START DATA EXCERPTS

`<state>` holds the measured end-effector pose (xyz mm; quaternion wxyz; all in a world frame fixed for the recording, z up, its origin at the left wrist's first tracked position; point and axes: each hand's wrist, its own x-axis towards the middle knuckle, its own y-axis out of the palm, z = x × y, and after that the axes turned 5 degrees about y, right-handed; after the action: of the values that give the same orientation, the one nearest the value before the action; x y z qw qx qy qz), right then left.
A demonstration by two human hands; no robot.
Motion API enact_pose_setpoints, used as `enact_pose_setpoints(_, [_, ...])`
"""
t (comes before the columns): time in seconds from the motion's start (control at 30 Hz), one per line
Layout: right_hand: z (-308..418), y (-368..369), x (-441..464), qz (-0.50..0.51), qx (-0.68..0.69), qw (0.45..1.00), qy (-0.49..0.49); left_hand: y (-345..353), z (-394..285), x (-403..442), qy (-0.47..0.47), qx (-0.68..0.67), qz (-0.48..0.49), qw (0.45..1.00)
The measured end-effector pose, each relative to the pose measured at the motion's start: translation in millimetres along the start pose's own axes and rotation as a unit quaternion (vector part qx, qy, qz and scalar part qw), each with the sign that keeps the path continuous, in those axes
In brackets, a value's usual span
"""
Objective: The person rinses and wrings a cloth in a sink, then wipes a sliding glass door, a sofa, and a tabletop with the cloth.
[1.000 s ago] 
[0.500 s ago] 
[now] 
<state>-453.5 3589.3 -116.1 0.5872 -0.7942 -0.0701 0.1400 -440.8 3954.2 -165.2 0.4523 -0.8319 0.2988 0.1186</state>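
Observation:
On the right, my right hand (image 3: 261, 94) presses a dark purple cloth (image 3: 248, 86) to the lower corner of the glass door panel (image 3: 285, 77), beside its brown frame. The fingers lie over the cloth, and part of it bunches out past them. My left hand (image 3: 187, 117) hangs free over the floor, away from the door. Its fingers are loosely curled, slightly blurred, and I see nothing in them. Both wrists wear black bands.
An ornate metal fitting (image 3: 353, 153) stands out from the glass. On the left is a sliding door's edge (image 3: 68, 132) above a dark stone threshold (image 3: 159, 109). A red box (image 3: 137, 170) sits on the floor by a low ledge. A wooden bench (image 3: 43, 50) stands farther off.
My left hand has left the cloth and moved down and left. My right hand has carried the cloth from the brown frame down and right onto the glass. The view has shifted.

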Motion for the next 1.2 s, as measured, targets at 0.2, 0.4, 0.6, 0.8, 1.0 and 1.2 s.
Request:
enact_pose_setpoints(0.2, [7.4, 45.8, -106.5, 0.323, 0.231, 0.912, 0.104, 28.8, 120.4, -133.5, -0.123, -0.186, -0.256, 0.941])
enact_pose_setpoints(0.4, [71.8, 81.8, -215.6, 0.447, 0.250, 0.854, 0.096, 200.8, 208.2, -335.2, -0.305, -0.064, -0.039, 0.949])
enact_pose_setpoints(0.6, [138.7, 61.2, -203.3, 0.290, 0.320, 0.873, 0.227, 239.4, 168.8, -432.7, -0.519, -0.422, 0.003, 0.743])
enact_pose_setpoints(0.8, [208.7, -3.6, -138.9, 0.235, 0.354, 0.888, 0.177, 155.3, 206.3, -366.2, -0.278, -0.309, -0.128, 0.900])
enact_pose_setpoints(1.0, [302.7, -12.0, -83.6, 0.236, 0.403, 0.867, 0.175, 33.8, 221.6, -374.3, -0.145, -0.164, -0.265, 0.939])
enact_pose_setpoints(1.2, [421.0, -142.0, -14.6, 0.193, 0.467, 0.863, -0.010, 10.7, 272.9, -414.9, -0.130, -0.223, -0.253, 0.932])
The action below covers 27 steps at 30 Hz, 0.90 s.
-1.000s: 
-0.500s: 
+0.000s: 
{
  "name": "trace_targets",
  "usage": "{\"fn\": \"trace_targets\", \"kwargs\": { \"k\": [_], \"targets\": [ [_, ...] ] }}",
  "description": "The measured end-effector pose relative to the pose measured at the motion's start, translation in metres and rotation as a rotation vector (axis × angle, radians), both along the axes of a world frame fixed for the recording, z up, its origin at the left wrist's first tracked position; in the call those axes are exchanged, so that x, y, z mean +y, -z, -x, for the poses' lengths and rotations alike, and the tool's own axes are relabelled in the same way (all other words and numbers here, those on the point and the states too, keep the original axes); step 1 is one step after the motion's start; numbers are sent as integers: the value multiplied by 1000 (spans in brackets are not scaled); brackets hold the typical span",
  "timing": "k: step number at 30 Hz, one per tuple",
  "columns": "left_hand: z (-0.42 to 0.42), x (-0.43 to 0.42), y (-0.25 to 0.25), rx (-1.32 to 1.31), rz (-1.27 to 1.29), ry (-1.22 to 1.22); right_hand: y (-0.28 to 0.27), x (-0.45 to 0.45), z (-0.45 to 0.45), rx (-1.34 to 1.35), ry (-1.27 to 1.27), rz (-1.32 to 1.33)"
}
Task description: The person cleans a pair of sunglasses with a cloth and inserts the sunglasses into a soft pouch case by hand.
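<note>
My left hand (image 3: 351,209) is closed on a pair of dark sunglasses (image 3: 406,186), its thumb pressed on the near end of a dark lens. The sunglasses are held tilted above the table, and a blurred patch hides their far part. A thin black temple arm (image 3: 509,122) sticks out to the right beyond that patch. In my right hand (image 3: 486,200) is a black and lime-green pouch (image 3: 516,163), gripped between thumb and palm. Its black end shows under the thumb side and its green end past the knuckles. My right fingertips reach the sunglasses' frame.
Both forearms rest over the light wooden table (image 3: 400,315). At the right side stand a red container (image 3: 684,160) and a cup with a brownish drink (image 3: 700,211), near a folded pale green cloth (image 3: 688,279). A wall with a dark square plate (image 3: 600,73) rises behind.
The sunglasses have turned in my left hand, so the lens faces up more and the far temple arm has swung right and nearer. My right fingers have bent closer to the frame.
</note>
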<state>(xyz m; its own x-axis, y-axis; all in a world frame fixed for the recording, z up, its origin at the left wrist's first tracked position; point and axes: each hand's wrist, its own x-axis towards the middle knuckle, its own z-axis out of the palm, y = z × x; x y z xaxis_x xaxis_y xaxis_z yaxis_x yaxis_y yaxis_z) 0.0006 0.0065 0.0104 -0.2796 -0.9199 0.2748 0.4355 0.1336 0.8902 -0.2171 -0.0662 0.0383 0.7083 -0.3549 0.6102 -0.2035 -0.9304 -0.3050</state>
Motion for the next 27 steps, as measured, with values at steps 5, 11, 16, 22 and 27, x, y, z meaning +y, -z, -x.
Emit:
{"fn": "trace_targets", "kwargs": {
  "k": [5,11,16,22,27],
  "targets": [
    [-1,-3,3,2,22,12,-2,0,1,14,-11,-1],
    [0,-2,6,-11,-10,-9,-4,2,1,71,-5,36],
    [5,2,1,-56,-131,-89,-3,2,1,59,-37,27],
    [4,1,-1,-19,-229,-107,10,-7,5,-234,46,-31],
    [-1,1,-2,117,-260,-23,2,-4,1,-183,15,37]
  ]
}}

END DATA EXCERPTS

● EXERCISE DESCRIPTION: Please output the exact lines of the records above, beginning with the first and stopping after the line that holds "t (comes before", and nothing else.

● THE ANSWER:
`<state>` holds the measured end-effector pose (xyz mm; quaternion wxyz; all in a world frame fixed for the recording, z up, its origin at the left wrist's first tracked position; point and axes: each hand's wrist, its own x-axis towards the middle knuckle, its own y-axis out of the palm, z = x × y, and after that the axes turned 5 degrees about y, right-handed; after the action: of the values that give the same orientation, the one nearest the value before the action; x y z qw qx qy qz), right then left.
A demonstration by two human hands; no robot.
Motion API enact_pose_setpoints, used as `enact_pose_setpoints(_, [_, ...])`
"""
t (comes before the columns): time in seconds from the motion's start (control at 30 Hz), one per line

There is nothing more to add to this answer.